Task details: Output the data verbatim, minus the images.
*** Exercise data ***
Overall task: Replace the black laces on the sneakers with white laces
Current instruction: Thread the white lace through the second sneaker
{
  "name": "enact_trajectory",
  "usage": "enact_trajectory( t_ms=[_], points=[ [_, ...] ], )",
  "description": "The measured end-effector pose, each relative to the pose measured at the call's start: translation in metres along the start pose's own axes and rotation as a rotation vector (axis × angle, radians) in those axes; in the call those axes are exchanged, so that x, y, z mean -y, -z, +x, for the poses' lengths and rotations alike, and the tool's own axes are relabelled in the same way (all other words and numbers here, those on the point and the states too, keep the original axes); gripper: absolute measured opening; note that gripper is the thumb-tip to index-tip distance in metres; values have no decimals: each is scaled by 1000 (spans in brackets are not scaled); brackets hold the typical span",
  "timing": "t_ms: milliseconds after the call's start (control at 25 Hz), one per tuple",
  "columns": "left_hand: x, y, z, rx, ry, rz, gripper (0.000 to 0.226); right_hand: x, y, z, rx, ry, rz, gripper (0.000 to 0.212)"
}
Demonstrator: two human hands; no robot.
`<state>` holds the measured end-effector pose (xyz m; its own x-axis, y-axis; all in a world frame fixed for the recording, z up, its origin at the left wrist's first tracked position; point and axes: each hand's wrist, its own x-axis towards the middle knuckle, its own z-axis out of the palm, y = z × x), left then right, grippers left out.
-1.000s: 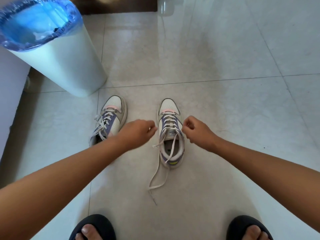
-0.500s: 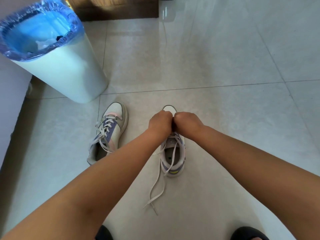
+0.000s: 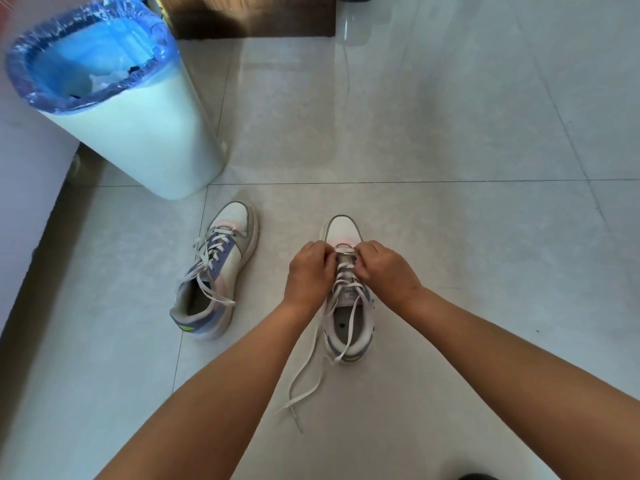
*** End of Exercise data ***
Result for this exercise:
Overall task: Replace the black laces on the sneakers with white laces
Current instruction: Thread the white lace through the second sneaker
{
  "name": "enact_trajectory",
  "usage": "enact_trajectory( t_ms=[_], points=[ [_, ...] ], )",
  "description": "The measured end-effector pose, each relative to the pose measured at the call's start: translation in metres along the start pose's own axes and rotation as a rotation vector (axis × angle, radians) in those axes; in the call those axes are exchanged, so that x, y, z mean -y, -z, +x, for the poses' lengths and rotations alike, and the tool's own axes are relabelled in the same way (all other words and numbers here, those on the point and the states too, keep the original axes); gripper: absolute measured opening; note that gripper is the thumb-tip to index-tip distance in metres; values have no decimals: each is scaled by 1000 (spans in brackets are not scaled); brackets hold the typical span",
  "timing": "t_ms: milliseconds after the call's start (control at 25 Hz), one per tuple",
  "columns": "left_hand: x, y, z, rx, ry, rz, gripper (0.000 to 0.226); right_hand: x, y, z, rx, ry, rz, gripper (0.000 to 0.212)"
}
Demonstrator: two human hands; no robot.
`<state>` holds the measured end-effector pose (xyz m; its own x-axis, y-axis; all in a world frame fixed for the recording, z up, its origin at the left wrist's first tracked position; point and axes: each hand's wrist, its own x-axis towards the middle knuckle, its own z-axis out of the palm, y = z × x), left then right, grippers left out.
-1.000s: 
-0.500s: 
+0.000s: 

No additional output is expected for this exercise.